When I first arrived, I tried to be clever. I’d put three oranges on the scale, print the sticker, and then try to shove them into a bag after paying. The cashiers would stop me. They’d make me take the oranges out, bag them, re-weigh them (sometimes), or just complain that I was slowing down the line.
They told me it’s faster to bag first. I didn’t believe them. I thought they were just being rigid. But after watching hundreds of transactions, I realized they were right. Taring a bag on the scale takes two seconds. Taking fruit out of a bag to re-weigh it takes ten. And if you forget to tare? You pay for the weight of the plastic.
No one wants to pay for plastic. So the system evolved to prevent that error. Bag first. Weigh later. It’s a safeguard against human mistake. And in a country with such high-volume retail traffic, preventing mistakes is key to keeping lines moving.
Cultural Comfort With Plastic
We need to talk about plastic. I know, I know. It’s an environmental nightmare. But in China, plastic is cheap. It’s abundant.

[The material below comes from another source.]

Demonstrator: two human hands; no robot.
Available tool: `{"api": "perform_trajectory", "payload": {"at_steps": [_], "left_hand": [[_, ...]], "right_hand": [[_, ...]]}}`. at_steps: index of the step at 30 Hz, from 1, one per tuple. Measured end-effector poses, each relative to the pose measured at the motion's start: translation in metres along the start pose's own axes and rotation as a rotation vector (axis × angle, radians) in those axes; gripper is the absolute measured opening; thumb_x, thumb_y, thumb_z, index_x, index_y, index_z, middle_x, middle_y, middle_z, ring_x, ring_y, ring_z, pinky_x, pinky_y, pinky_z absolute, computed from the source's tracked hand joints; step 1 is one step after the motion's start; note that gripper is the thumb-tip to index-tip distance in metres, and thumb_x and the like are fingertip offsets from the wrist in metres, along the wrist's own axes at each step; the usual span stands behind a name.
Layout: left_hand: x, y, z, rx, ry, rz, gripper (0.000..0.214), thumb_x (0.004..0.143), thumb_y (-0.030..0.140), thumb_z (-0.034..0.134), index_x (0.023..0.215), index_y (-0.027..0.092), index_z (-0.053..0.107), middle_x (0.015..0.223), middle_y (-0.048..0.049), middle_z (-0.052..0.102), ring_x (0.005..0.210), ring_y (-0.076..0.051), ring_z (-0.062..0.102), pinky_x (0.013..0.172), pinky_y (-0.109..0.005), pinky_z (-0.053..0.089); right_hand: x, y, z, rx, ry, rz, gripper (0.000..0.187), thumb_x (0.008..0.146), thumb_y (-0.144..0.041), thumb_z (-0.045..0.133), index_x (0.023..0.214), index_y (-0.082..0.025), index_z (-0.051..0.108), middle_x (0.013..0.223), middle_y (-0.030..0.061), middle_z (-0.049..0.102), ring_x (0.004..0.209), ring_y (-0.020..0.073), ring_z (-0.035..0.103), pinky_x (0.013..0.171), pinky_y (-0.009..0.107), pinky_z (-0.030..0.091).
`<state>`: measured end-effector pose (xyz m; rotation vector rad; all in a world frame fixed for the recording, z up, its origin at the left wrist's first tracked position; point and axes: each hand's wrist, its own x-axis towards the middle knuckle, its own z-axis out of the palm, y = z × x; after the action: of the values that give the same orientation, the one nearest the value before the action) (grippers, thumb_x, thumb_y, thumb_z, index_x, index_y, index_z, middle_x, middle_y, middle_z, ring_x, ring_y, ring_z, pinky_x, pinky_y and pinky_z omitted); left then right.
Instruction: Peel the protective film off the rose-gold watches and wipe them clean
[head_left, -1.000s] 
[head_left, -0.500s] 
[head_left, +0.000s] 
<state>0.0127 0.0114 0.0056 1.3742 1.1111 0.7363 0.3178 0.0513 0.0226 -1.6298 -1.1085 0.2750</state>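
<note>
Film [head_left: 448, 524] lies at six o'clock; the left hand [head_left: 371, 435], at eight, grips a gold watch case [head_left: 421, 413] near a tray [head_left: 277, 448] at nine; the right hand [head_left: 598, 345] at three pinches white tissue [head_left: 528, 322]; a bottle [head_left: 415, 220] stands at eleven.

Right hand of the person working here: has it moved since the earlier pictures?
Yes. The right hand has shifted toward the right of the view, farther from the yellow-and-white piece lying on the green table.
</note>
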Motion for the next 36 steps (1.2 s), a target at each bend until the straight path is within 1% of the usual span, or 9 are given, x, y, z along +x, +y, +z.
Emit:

For decades, it’s been treated as a disposable convenience rather than a permanent pollutant. This isn’t to excuse the waste. It’s to explain the behavior.
When I moved to China, I was shocked by how little people cared about single-use plastics. I saw friends buying a cup of milk tea and getting straws, cups, and bags all separate. I saw grandmas carrying five different plastic bags for five different items.

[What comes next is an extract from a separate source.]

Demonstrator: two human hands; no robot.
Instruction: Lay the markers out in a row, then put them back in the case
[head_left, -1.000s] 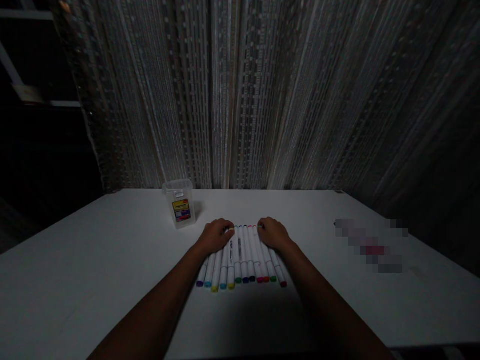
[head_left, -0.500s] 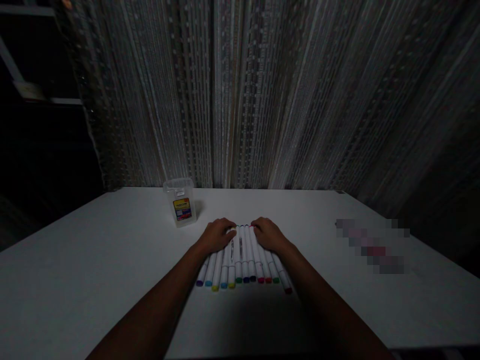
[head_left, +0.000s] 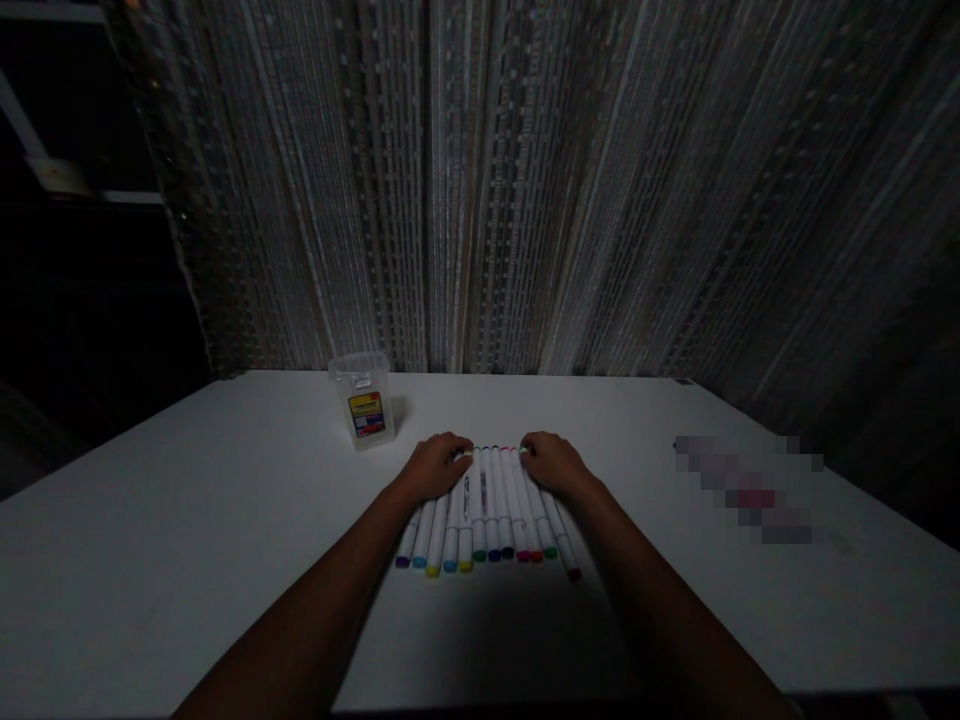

To them, it wasn’t about waste. It was about organization. Each bag had a purpose. That bag held the heavy stuff. That bag held the fragile eggs. That bag held the clean clothes so they wouldn’t get dirty from the groceries.

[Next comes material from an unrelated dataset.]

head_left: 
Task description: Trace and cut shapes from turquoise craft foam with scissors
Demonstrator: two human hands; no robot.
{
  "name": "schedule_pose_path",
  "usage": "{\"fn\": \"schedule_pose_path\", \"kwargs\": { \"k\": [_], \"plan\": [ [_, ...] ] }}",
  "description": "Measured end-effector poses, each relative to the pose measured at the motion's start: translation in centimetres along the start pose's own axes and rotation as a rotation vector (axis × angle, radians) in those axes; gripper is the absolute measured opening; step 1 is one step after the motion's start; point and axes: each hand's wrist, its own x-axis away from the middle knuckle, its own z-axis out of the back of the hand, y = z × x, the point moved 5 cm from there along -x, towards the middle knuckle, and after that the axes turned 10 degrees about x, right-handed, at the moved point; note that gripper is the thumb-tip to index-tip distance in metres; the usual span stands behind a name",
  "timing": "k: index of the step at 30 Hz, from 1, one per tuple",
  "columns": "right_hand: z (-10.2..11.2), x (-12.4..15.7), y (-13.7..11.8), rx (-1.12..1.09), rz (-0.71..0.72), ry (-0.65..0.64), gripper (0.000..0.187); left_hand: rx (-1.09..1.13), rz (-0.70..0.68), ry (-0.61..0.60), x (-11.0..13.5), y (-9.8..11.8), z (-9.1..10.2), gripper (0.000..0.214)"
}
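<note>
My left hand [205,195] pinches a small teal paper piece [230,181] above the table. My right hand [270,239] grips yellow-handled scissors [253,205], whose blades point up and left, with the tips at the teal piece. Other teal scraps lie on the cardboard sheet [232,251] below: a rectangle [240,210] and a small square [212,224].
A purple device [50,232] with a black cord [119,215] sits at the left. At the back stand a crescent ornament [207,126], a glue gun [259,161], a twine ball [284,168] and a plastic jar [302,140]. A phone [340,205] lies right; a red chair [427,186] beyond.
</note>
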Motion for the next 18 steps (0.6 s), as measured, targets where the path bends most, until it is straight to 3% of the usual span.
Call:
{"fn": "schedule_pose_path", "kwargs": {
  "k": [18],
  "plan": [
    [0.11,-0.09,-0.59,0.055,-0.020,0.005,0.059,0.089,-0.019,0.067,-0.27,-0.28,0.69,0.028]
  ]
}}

This mindset extends to supermarkets. The separate bag isn’t just for hygiene or weight. It’s for sorting. When I get home, I can dump the contents of the produce bag directly into the fridge. I can throw the meat bag straight into the pan. I don’t have to untangle a spaghetti mess of items.
It sounds trivial, but when you’re cooking a complex meal with seven different ingredients, having them pre-segmented saves time. I used to spend five minutes untangling leeks from chicken thighs in my old grocery bags. Now, I just lift the bag, dump, and go.
The Shift Is Coming, But Slowly
I’ll be honest. I’m not saying I love the plastic waste. It’s ugly. It’s everywhere. The recycling bins in apartment complexes are often overflowing with crumpled bags. The streets near markets look like they’ve been hit by a windstorm of polyethylene.
But the government knows it’s a problem. Over the last few years, I’ve seen changes. Some smaller convenience stores now charge for bags. Some chains encourage you to bring your own tote. I’ve started seeing more customers in Beijing and Shanghai carrying reusable mesh bags for their produce.
It’s not a revolution yet. It’s a ripple. But it’s there. You’ll see young people rolling their eyes at the cashier asking for an extra bag. You’ll see parents teaching kids to carry their own baskets.
I still bag my bananas separately though. Not because I’m obsessed with the ritual. But because I don’t want my shirt stained by banana juice when I’m on the subway. And honestly? It’s easier than trying to find a reuseable bag that fits perfectly in my pocket.
So next time you’re in China and you buy a single apple, don’t argue with the cashier. Let her bag it. Tie it. Put it in the big bag. Take a moment to appreciate the system. It’s weird, yes. It’s wasteful, absolutely. But it’s also thoughtful, hygienic, and oddly efficient.
And if you really want to fit in, start bringing your own bags. But maybe keep a few spare plastic ones in your purse. Just in case you change your mind and decide you really do want that banana in its own little world.